Voilà, ça y est, la Grèce est en plein deuil national. Pas moins de quatre jours de deuil national ont été proclamés par le gouvernement lundi 28 janvier, depuis que l’annonce a été faite de la mort de l’archevêque Christodoulos, chef de l’Église orthodoxe de Grèce. Et c’est sans compter sur ce jeudi 31 qui a été décrété « jour férié » puisque les obsèques auront lieu ce jour là. Tout comme il convient de mentionner qu’il aura droit à des obsèques « dignes d’un chef d’État en fonctions ».
Alors, n’y aurait-il pas quelque chose qui vous gène ? Bien sûr, de telles manifestations de la part du gouvernement ! Tout le gouvernement, le premier ministre en tête, défile depuis aujourd’hui à la cathédrale d’Athènes pour « le dernier hommage ».
Et oui, la Grèce n’a toujours pas opéré la séparation de l’Église et de l’État… Alors jeudi, le pays va s’arrêter de vivre, plus rien ne va fonctionner… et tout le monde sera en congés !
Quand on sait que plus de 95% de la population est orthodoxe, qu’il représentait une des branches les moins ouvertes de l’orthodoxie et qu’il accusait l’Europe et la laïcité… la séparation de l’Église et de l’État ce n’est pas pour demain ici. Rappelons qu’en 2000, il fit descendre les popes, moines dans la rue pour manifester contre le vote de l’amendement qui supprimerait définitivement la mention de la religion sur la carte d’identité. Et oui, à l’aube du XXIe siècle, cela existait encore en Europe !
Récemment en septembre dernier, le ministère de l’éducation a retiré un nouveau manuel scolaire d’histoire, suite à des pressions exercées entre autre par l’Église… parce que le manuel n’était pas patriotique.
L’Église s’immisce dans de nombreuses affaires politiques et forte de sa représentativité, elle pèse fort dans les décisions. Ainsi aux dernières élections législatives du printemps, seul un petit parti politique avait placé en tête de son programme la séparation de l’Église et de l’État.

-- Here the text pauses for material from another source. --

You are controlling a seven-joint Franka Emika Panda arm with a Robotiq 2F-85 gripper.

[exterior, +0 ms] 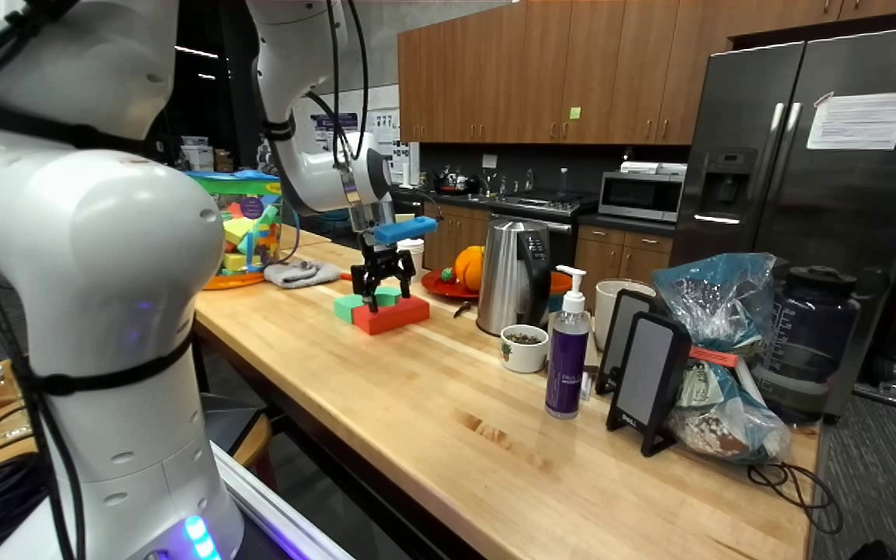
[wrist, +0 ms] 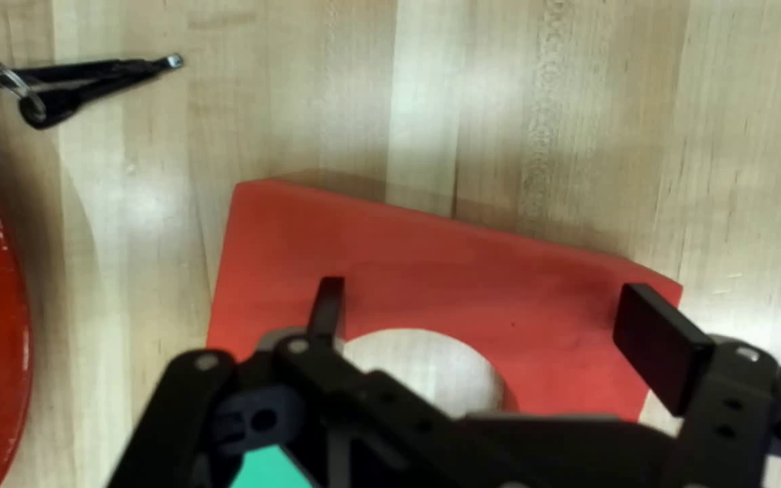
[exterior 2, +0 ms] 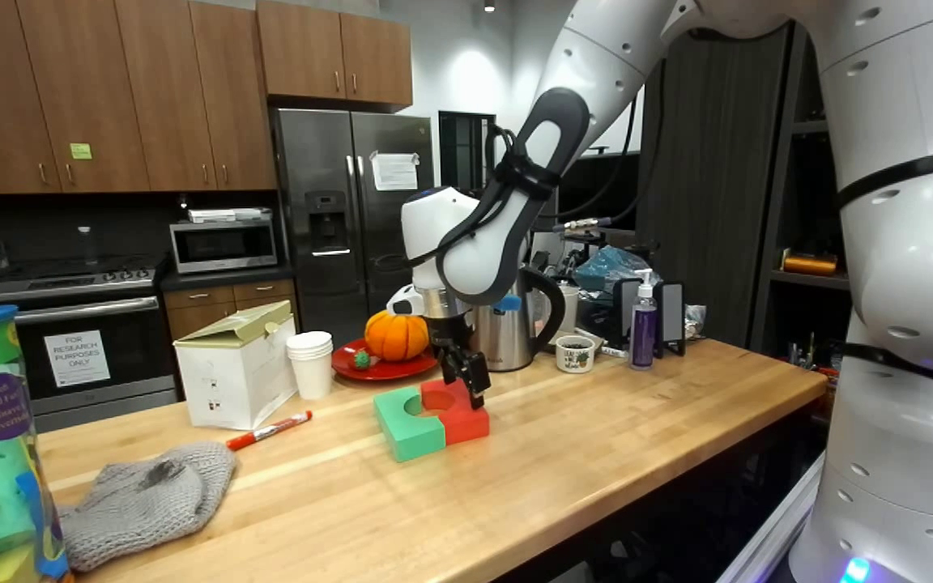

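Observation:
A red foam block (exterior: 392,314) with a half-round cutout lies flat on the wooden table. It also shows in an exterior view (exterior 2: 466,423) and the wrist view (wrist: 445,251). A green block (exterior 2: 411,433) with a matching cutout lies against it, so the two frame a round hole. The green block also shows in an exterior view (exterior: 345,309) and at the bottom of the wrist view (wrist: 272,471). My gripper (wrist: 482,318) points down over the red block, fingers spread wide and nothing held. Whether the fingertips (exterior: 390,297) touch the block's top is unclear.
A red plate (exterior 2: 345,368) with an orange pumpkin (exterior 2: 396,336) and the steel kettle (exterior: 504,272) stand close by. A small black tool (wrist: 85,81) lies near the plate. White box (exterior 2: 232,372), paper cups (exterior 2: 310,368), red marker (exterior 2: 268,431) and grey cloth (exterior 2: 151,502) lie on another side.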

Autre exemple, une amie française qui vient d’avoir un bébé avec son compagnon (et non mari) grec, a mis plus d’un mois pour faire reconnaitre l’état civil du pitchoun. Il s’appelait officiellement « Masculin Tartanpion » à la naissance ; maintenant, il s’appelle enfin « Nikolas Tartanpionos » (les noms ont été changés !). C’est-à-dire qu’à la naissance, comme les parents n’étaient pas mariés, le père n’était pas reconnu. Comme en plus les enfants ont un prénom seulement au moment du baptème, il s’appelait « Masculin ». Bref un petit parcours du combattant pour ces jeunes parents non mariés, et qui avaient encore moins décidé de faire baptiser le bout d’chou!

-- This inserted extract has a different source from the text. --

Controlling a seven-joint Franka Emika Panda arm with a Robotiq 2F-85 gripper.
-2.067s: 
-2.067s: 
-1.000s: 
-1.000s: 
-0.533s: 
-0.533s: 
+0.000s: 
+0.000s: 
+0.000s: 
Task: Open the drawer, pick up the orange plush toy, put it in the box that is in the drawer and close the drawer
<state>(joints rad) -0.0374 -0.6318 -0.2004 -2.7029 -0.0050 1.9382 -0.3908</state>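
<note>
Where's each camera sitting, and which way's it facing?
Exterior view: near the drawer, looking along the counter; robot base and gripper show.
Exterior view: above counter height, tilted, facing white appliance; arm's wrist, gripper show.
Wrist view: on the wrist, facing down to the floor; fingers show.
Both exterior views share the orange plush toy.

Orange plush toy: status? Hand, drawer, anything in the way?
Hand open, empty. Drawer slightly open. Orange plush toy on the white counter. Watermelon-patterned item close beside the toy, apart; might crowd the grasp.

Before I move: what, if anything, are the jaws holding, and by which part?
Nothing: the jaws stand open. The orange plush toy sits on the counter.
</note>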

Alors, je sais j’écris peu ou prou d’articles de la sorte. Et pourtant, j’aime énormément la Grèce, je connais le contexte et l’histoire du pays, mais c’est là mon éducation française dans des écoles laïques qui ressort (ah oui, ici le catéchisme est obligatoire 2h par semaine même dans les écoles publiques)… mais là… cela fait vraiment partie des rares points qui me font bondir…
Alors je sais, chacun sa culture, chacun son histoire… mais quand même, me diront certains ?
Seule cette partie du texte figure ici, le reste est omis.